#### EXERCISE PROMPT
With the records as your source, report how many lines contain "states". Add no other words.

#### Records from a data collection
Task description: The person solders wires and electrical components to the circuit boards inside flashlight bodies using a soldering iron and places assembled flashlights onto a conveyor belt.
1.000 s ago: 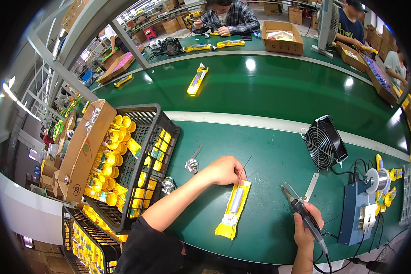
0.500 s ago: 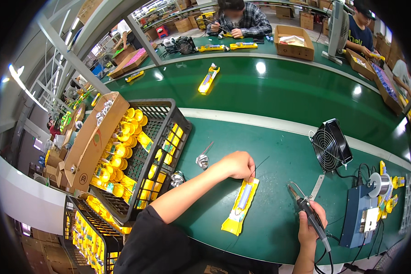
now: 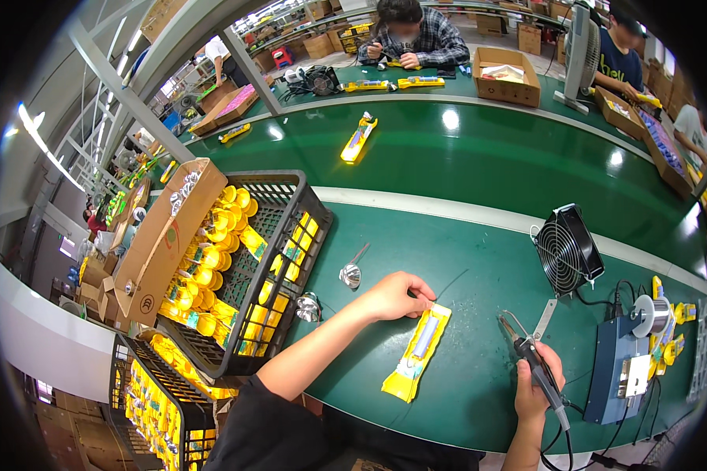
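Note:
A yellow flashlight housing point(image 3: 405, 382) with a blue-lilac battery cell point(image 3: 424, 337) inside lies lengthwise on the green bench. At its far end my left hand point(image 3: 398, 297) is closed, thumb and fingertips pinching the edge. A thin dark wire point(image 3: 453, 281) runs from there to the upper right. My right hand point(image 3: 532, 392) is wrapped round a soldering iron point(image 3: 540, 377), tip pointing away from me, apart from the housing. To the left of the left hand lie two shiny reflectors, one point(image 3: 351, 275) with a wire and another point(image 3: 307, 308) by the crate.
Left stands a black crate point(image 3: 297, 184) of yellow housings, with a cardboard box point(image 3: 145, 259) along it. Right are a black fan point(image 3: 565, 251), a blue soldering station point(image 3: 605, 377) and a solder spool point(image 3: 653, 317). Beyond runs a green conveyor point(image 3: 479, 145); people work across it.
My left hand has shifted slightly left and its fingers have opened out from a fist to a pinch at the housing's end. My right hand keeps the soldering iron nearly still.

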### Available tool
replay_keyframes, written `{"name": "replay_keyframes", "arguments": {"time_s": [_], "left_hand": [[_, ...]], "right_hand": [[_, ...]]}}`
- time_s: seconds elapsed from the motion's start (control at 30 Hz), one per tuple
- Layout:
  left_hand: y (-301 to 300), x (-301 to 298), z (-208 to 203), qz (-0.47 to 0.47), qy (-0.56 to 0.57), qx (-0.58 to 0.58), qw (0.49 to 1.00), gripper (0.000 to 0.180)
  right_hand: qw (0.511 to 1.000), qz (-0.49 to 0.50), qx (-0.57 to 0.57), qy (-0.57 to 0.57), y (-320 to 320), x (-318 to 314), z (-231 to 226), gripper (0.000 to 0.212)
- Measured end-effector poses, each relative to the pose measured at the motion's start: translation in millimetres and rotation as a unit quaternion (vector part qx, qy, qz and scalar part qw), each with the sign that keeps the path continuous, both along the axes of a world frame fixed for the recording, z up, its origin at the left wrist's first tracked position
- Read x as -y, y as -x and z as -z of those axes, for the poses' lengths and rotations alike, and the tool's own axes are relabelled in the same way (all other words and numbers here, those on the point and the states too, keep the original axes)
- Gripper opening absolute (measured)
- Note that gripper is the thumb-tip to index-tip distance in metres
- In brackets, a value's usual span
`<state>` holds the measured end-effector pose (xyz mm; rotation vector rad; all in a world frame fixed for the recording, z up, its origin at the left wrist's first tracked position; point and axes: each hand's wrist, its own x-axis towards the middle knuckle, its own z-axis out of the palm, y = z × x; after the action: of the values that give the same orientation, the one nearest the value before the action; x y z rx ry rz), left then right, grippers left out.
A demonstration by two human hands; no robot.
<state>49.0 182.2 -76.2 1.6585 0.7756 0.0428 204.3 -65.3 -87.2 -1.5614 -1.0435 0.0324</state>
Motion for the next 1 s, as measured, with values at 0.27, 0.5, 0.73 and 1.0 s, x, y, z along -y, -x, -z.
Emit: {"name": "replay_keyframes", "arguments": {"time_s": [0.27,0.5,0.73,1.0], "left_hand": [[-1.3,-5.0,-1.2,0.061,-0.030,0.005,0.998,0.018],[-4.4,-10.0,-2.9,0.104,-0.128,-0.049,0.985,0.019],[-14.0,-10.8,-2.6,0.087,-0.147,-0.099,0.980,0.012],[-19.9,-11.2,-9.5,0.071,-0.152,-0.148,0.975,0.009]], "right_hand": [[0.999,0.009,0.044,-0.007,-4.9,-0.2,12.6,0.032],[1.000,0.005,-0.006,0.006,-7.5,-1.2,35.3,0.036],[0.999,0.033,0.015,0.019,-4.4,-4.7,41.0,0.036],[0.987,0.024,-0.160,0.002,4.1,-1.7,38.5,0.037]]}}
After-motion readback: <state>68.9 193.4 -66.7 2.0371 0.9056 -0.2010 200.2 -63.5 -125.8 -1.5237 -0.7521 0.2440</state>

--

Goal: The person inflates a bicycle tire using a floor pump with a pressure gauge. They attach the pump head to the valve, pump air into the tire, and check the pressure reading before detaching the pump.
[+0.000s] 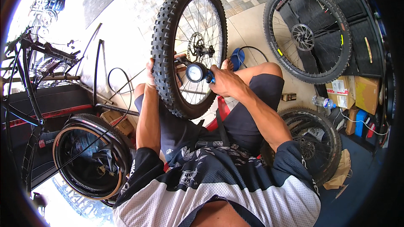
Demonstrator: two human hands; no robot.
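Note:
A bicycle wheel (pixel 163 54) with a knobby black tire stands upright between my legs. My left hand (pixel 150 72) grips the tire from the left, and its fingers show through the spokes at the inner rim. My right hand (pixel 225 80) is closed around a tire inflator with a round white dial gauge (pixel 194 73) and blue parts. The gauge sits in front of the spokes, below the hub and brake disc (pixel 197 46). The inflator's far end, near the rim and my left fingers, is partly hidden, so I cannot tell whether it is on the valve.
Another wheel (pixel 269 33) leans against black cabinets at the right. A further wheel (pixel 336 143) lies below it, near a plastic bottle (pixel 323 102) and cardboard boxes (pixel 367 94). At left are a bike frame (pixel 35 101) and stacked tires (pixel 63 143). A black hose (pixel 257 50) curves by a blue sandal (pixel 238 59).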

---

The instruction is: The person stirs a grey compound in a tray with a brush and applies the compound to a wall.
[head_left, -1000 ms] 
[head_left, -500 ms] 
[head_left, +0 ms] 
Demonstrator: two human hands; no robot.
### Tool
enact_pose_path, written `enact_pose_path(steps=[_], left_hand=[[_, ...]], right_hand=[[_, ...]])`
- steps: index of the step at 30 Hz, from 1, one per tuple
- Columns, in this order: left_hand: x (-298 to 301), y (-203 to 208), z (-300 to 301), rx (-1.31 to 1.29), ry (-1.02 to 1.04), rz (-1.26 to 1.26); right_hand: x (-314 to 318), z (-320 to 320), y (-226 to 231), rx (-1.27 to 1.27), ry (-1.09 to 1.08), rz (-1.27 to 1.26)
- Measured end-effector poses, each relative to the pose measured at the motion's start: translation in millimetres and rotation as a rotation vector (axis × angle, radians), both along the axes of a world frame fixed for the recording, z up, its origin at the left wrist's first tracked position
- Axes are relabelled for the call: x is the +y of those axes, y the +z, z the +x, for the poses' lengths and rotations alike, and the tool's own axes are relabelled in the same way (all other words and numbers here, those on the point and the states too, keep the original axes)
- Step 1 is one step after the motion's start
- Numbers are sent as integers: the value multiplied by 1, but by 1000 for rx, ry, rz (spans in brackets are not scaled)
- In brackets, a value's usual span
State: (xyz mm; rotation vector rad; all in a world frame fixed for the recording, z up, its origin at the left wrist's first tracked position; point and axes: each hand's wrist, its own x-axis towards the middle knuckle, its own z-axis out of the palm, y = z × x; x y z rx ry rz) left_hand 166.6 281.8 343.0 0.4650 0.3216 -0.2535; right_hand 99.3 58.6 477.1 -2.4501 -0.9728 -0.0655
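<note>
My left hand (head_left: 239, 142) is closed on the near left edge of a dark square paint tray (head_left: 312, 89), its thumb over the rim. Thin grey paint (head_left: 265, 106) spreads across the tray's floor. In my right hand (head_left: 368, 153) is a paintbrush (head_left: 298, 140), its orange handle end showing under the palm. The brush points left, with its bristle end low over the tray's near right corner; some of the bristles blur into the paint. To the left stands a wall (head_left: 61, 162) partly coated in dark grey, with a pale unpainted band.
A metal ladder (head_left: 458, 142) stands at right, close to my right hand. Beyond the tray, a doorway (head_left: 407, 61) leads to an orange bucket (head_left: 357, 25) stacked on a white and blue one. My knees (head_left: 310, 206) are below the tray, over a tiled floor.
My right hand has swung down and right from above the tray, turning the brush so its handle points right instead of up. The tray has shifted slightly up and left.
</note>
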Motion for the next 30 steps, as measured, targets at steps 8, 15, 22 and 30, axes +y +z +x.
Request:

#### COMPLETED EXERCISE
2